START Exercise data

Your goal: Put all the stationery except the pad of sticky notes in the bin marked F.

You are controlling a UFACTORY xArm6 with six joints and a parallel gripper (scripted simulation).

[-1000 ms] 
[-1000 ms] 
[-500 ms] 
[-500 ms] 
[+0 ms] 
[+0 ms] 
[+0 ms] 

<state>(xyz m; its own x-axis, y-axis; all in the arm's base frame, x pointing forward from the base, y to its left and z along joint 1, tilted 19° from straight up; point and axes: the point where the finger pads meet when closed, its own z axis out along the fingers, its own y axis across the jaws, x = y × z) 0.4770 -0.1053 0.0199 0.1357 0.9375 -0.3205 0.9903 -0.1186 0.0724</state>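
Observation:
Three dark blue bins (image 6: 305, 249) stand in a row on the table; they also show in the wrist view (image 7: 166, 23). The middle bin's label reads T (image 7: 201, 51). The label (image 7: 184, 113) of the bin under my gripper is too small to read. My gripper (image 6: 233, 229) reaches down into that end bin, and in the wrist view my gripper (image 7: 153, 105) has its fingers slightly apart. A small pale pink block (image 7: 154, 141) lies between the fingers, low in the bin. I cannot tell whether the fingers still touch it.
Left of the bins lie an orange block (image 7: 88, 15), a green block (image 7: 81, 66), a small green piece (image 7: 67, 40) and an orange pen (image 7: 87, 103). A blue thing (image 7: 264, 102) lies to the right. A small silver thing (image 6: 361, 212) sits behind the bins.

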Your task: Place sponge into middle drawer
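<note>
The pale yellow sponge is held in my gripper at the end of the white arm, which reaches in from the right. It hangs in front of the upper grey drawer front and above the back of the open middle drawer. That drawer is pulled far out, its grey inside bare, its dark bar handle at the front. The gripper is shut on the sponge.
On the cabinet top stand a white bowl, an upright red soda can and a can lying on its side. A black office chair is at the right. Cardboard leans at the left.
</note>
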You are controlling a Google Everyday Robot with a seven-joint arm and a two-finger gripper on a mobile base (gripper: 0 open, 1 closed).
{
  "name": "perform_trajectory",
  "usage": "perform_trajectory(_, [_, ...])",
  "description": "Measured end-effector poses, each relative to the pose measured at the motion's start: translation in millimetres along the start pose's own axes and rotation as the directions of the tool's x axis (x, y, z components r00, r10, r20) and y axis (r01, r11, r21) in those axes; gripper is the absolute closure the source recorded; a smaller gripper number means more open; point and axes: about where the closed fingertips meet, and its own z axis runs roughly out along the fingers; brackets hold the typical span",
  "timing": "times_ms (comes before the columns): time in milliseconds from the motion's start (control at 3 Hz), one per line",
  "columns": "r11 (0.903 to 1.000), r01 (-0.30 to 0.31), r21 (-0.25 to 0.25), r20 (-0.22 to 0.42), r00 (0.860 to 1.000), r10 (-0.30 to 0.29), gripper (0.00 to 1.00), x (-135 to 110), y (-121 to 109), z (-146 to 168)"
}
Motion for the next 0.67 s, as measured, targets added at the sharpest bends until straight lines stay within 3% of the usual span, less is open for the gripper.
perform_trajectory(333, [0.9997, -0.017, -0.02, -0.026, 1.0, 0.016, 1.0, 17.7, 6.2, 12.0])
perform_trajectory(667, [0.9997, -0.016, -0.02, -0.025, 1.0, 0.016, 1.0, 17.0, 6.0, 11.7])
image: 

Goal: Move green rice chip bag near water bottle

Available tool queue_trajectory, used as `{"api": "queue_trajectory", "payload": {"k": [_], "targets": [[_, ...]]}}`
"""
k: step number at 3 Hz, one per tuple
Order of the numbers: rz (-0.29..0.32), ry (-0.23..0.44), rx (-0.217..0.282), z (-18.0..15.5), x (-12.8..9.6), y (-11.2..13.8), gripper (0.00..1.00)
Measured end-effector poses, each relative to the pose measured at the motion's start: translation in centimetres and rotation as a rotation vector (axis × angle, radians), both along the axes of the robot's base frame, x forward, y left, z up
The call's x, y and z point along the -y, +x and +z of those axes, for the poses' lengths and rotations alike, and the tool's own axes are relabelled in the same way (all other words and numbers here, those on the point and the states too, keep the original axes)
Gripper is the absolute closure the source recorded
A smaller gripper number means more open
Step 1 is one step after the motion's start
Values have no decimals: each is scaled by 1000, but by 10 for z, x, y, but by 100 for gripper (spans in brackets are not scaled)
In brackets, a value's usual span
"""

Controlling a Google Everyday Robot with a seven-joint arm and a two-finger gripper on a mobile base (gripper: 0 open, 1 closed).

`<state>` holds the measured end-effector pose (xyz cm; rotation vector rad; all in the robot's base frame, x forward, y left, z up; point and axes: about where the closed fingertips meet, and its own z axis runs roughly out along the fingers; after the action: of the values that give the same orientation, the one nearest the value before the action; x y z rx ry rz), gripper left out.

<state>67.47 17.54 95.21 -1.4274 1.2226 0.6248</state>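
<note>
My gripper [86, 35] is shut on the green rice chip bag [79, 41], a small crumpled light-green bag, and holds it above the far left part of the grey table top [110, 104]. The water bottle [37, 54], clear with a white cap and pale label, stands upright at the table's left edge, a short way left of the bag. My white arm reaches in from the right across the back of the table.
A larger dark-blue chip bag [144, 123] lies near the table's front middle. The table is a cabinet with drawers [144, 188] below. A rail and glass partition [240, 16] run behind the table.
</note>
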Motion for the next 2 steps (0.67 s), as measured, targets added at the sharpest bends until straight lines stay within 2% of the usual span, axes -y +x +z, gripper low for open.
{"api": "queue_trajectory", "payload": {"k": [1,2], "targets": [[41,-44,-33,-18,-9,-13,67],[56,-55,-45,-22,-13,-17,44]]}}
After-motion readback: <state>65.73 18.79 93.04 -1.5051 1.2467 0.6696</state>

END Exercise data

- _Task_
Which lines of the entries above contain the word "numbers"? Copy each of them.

- _Finished task_
Order of the numbers: rz (-0.29..0.32), ry (-0.23..0.44), rx (-0.217..0.282), z (-18.0..15.5), x (-12.8..9.6), y (-11.2..13.8), gripper (0.00..1.00)
The call's x, y and z point along the -y, +x and +z of those axes, for the poses' lengths and rotations alike, and the tool's own axes are relabelled in the same way (all other words and numbers here, those on the point and the states too, keep the original axes)

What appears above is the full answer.